Nukleuslar genelde oval olup merkezde çoğunlukla tektir. Fakat istisnai olarak yetişkin insanların karaciğer hücreleri, testislerin leydig hücreleri(spermleri harekete geçiren hücreler) ve osteoklastlar (kemik hücresi) içerisinde çekirdek sayısı artabiliyor, hatta aralarında çekirdek sayısı yüzü bile bulan var.
Nukleuslar dışta çekirdek zarı, içte ise çekirdek plazması, çekirdekçik (nukleolus) ve kromatin ipliklerinden ibaret bir yapı arz etmektedir. Sırasıyla şöyle göz attığımızda birinci olarak çekirdek zarı tıpkı hücre zarı gibi yüklenmiş bir misyona sahiptir. Zira tüm kontrol mekanizmalarını çekirdek zarında bulunan porlar vasıtasıyla gerçekleşmektedir. Böylece çekirdek ve sitoplâzma arasında geçişlerde tüm maddeler diffuzyona tabii tutulurlar.
İkinci yapı konumunda çekirdek sıvısı (karyoplazma) malum olduğu üzere içerisinde çözülmüş maddelerin bulunduğu karmaşık kimyasal bileşenlerden oluşan bir alanı temsil etmektedir.

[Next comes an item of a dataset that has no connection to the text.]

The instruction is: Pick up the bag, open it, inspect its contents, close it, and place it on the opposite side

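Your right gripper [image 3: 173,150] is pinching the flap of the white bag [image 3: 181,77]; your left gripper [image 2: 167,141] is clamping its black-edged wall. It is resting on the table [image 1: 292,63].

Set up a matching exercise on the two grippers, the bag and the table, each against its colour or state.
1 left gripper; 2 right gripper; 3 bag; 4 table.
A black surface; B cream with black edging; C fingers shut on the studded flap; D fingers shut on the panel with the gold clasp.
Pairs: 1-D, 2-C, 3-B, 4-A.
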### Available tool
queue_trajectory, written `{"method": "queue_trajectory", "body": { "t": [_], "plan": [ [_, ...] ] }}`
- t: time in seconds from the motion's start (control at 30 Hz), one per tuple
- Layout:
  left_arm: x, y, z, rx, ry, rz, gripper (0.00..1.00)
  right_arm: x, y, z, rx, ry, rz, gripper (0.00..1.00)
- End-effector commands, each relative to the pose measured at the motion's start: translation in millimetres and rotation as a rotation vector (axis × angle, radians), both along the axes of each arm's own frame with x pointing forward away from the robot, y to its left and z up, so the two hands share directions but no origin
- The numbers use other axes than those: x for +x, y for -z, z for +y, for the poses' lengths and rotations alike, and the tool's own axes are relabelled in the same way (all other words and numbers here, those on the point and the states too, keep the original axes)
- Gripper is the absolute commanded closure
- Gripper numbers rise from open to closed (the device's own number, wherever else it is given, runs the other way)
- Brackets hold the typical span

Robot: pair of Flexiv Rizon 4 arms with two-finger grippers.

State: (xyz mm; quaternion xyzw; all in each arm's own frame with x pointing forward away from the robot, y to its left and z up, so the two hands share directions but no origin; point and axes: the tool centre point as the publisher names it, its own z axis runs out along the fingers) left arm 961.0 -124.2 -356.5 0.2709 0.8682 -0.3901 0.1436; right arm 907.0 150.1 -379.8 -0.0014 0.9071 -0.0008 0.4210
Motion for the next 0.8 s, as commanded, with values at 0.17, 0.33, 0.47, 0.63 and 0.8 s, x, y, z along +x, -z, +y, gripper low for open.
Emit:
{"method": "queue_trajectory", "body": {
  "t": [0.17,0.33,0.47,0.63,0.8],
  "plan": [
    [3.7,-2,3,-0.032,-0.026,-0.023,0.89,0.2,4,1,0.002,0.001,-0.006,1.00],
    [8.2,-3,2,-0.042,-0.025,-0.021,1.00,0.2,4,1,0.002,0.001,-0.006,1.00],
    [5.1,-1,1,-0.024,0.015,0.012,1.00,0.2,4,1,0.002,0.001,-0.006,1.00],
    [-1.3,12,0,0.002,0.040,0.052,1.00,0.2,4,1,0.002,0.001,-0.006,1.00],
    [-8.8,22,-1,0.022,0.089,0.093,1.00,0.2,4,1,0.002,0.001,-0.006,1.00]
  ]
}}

Üçüncü yapı diyebileceğimiz çekirdekçik ise kromatin ağı ve iplik taneciklerinden meydana gelmiş olup içerisinde ribonükleik asit sentezlenmektedir. Sentez edilen bu ürünler RNA’nın işbirliği öncülüğünde rRNA (ribozomal RNA) ve mRNA (messenger RNA) ve tRNA (taşıyıcı RNA) olmak üzere üç tip halde sitoplâzmaya aktarılırlar. Derken hücre dışından gelen amino asitlerce karşılanarak protein yapımı gerçekleşir. Hiç kuşkusuz hücre içerisinde gerçekleşen bu protein yapımının baş öncüsü veya çekirdek içerisinde birçok kalıtsal faaliyetlerin baş mimarisi DNA’dan başkası değildir elbet. Zira DNA çift sarmal zinciri şeklinde olup yapısında taşıdığı bir takım özel enzimlerle kendi kendine bölünüp kendi cinsinden iki polimeraz zincir daha üretebiliyor. İşte bu kopyalama olayına Reduplikasyon denmektedir. Böylece ikileşme diye de bilinen reduplikasyon sayesinde ortaya çıkan kopyalar sitoplâzmaya geçerek beraberinde gönderilen genetik kartlarla protein sentezi yapımı hız kazanır. Elbette ki tüm bu faaliyetler için çekirdek içerisinden başlayıp sitoplâzmaya kadar uzanan uzun bir yorucu maraton koşusunun yanı sıra belli bir ölçüde güç ve enerji gerektirir. Ki; çekirdek bunca gücü ATP enerji kaynağından elde etmektedir. Hatta enerjinin tükenme noktasına gelindiğinde gerektiğinde sitoplâzmadaki ATP’den takviye alınmaktadır. Görüyorsunuz hücre denilen küçük bir âlemde akılları hayrette bırakacak derecede son derece bilinçli bir şekilde cereyan eden nizamı âlem söz konusudur.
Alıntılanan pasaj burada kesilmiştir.